The letters that arrived from Putin and Xi on the anniversary day reinforced the message. Both leaders wrote that strengthening ties with North Korea would contribute to regional peace and stability—a formulation that inverted the Western view entirely. From Beijing and Moscow's perspective, their deepening coordination with Pyongyang was a counterweight to American military presence in Asia. From Washington's perspective, it was a dangerous consolidation of a bloc that rejected the international order.

Tensions on the Korean Peninsula had reached their highest point in years. North Korea's missile tests and America's joint military exercises with South Korea and Japan had escalated in a tit-for-tat rhythm that showed no signs of slowing. Kim was attempting to break out of diplomatic isolation by making himself indispensable to Russia and China, positioning North Korea as part of a united front against Washington. The parade was not just a celebration of 75 years of statehood. It was a statement that North Korea had found its place in a new configuration of global power—one that did not include the United States.

Leif-Eric Easley, a professor at Ewha University in Seoul, observed that the growing cooperation among China, Russia, and North Korea, combined with Xi Jinping's decision to skip the Group of 20 Summit in India, suggested a widening fissure in Asia's geopolitical landscape. Yet he also noted a tension within Beijing's calculations: association with an emerging pariah state bloc could damage China's globalized but struggling economy. For all the appearance of unified resistance to American power, the three countries had different interests and different vulnerabilities. What bound them together was opposition to Washington, not necessarily agreement on what should replace it.

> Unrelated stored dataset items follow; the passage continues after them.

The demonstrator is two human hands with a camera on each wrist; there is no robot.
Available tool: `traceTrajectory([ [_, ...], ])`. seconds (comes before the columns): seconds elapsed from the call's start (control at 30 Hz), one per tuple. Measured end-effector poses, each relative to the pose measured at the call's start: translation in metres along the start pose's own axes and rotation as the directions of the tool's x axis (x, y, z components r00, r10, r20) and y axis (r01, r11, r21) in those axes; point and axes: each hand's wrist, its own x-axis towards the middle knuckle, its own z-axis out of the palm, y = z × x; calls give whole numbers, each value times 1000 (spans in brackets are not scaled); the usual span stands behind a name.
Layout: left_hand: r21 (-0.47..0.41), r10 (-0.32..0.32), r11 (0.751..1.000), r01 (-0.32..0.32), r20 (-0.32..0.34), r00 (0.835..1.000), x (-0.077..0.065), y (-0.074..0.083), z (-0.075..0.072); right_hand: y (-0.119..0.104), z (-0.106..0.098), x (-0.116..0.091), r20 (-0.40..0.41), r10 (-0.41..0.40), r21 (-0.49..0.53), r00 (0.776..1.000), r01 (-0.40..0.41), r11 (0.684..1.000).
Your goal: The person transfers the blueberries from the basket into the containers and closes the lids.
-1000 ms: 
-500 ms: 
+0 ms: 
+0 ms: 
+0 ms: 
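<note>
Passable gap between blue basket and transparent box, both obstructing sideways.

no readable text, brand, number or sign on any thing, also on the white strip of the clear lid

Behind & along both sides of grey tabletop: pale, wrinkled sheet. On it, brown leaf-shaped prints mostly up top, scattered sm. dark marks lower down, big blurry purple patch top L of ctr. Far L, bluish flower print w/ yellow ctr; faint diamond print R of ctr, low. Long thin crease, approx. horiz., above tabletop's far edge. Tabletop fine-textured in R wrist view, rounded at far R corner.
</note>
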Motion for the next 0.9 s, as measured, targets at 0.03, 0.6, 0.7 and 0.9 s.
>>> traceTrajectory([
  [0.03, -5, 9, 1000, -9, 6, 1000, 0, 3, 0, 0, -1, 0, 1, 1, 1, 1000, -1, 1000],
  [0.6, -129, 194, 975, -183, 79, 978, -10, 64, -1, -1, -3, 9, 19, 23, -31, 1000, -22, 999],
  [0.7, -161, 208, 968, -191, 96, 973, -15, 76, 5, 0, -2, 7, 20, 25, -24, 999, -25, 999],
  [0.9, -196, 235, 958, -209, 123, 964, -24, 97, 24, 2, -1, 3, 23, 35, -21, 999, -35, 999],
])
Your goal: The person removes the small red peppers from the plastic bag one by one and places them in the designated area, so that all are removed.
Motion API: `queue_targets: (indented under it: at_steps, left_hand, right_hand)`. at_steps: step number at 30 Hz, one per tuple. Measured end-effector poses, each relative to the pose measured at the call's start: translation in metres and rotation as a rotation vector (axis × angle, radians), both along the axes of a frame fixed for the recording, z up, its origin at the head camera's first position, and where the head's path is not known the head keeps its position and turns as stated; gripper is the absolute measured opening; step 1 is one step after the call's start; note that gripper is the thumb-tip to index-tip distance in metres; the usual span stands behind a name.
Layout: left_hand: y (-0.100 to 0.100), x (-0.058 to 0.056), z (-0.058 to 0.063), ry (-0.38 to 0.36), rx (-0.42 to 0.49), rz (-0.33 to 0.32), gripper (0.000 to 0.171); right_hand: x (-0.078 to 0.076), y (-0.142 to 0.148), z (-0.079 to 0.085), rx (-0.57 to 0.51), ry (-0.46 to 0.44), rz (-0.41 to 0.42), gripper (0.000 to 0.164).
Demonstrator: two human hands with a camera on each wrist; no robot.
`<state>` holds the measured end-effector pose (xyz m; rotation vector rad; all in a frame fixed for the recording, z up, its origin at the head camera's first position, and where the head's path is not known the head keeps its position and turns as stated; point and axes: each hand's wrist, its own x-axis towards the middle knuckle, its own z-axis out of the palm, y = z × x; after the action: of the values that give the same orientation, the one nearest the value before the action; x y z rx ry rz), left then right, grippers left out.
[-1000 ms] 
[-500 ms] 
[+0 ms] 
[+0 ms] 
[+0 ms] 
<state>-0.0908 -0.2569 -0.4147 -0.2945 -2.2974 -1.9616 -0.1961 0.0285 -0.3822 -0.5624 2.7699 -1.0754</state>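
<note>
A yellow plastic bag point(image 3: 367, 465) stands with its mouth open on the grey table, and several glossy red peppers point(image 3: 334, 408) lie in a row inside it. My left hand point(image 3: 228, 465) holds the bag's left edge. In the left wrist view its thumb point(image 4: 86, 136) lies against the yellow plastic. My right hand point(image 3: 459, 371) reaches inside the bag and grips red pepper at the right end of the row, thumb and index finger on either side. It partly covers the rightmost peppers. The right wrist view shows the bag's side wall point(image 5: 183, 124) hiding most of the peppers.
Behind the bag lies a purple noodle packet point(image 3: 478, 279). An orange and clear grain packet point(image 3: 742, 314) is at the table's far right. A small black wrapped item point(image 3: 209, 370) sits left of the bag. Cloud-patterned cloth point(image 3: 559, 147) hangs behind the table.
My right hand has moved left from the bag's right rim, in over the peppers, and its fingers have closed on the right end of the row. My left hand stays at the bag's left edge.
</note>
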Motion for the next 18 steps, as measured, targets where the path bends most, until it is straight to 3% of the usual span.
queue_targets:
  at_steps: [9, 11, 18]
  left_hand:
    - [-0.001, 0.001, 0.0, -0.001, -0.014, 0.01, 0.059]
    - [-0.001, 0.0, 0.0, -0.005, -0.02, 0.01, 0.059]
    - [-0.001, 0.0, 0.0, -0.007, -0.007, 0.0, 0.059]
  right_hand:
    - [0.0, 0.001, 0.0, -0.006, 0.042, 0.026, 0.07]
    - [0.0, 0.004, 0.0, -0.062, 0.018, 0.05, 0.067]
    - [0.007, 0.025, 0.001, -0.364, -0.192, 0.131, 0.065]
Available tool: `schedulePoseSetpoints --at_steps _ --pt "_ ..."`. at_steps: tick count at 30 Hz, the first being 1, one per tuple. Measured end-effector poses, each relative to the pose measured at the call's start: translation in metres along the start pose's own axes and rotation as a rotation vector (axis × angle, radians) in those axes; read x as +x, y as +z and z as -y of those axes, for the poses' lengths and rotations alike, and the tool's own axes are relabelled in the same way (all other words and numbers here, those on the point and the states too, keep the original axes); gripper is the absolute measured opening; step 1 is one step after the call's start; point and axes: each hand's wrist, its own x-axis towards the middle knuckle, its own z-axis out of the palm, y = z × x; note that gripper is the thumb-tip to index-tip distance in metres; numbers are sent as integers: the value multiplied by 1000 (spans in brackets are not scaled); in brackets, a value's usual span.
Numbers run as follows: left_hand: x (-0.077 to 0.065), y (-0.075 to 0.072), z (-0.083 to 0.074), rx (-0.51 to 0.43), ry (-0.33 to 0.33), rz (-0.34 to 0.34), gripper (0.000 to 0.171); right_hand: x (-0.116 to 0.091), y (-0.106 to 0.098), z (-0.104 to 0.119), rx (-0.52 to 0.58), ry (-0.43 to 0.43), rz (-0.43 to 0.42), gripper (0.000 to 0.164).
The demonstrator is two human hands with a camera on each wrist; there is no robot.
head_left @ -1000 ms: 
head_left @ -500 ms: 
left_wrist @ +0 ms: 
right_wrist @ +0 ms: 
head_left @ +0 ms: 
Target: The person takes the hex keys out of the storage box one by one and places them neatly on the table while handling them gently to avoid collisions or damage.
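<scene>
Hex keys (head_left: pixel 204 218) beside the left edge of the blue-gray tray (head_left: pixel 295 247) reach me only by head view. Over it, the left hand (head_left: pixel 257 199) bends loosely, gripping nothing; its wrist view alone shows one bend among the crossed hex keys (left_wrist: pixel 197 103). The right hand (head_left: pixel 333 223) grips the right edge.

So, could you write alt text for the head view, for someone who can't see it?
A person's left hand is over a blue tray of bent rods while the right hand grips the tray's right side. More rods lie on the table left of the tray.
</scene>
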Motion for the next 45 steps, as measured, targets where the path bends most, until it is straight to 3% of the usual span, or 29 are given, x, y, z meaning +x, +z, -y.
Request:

Whether or not a Putin-Kim summit soon follows, the United States is attempting to deter serious violations of international law by preemptively releasing intelligence.
— Leif-Eric Easley, professor at Ewha University in Seoul
Association with an emerging pariah state bloc could have negative repercussions for China's globalized but struggling economy.
— Leif-Eric Easley, professor at Ewha University in Seoul
La Conversación del Hearth Otra perspectiva de la historia
Inventor

Why did Kim choose to display paramilitary forces instead of his nuclear weapons at this particular parade?

Model

Because the audience mattered more than the hardware. He was signaling to China and Russia that he has the infrastructure, the people, the staying power to be a reliable partner. Nuclear weapons are a threat; a functioning state apparatus is a promise.

Inventor

The Russian delegation sent a song and dance group instead of government officials. That seems like a snub.

Model

It's the opposite. It suggests they were already focused on something bigger—the summit. You don't send your defense minister to a parade if you're about to have a serious negotiation. You clear the calendar.

Inventor

What does North Korea actually get out of this alliance with Russia?

Model

Energy, food, and technology. Russia has all three. In exchange, North Korea provides ammunition and soldiers. It's a transaction dressed up as solidarity.

Inventor

Why bring his daughter to watch?

Model

Because he's telling the world that this dynasty is permanent. The weapons stay. The family stays. There's no negotiation, no surrender. His daughter watching the parade is him saying: this is forever.

Inventor

Is China comfortable with this deepening Russia-North Korea relationship?

Model

Publicly, yes. Privately, probably not entirely. A closer North Korea-Russia axis could complicate Beijing's own calculations. But for now, they're united against Washington, and that's enough.